§ **WHAT THIS TASK INVOLVES**
Look below for the line that has "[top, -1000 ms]"; output exactly from it through the line that has "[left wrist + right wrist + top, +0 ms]", and leave the pictures out.

*-*-*

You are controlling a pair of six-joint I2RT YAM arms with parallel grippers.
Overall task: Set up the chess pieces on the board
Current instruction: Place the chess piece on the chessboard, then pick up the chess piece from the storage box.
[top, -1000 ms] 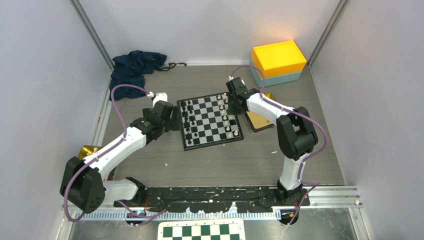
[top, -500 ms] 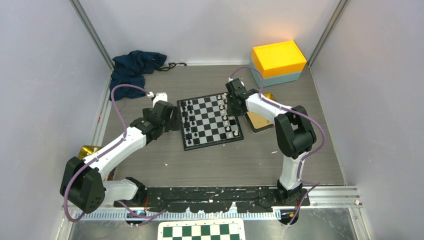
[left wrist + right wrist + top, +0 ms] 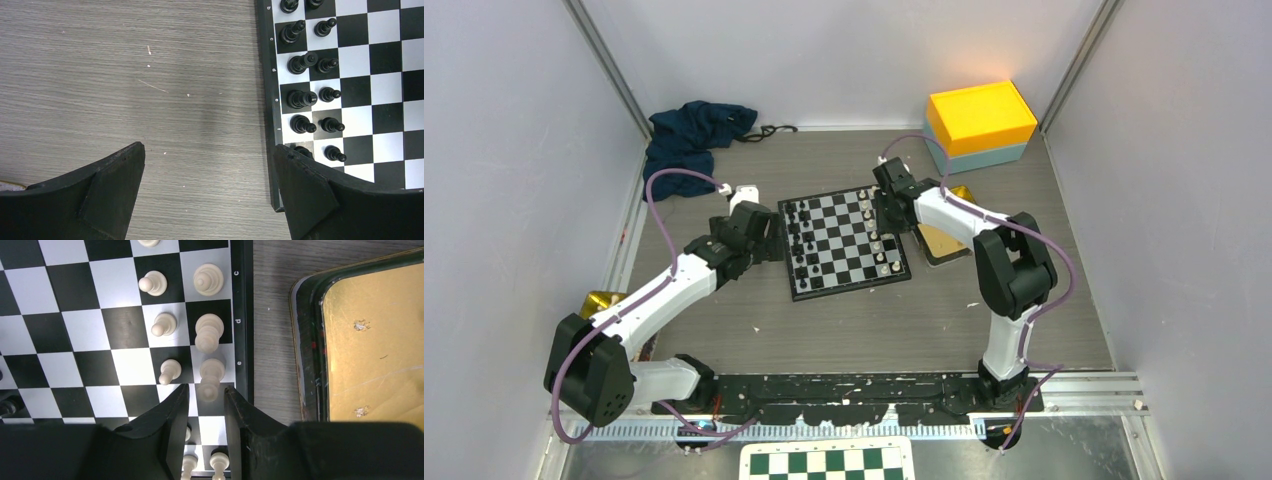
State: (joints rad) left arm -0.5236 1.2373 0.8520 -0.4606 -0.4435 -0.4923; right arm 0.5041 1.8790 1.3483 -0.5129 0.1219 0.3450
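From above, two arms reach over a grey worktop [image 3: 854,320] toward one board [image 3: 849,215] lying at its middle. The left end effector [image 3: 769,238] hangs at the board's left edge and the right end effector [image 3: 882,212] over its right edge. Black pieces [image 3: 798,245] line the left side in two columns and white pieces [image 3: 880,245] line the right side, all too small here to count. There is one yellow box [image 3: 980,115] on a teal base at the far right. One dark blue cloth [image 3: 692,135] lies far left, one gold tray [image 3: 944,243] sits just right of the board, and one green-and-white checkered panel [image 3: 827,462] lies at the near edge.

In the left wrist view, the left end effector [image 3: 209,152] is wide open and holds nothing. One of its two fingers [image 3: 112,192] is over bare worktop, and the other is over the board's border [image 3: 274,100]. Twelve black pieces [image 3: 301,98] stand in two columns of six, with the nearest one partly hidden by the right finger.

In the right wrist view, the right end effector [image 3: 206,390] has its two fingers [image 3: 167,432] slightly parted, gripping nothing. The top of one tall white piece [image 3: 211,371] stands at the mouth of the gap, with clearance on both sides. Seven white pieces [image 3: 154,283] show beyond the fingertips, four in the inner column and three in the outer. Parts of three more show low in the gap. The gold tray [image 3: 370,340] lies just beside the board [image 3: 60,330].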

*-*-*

§ **EXERCISE OUTPUT**
[top, -1000 ms] 
[top, -500 ms] 
[left wrist + right wrist + top, +0 ms] 

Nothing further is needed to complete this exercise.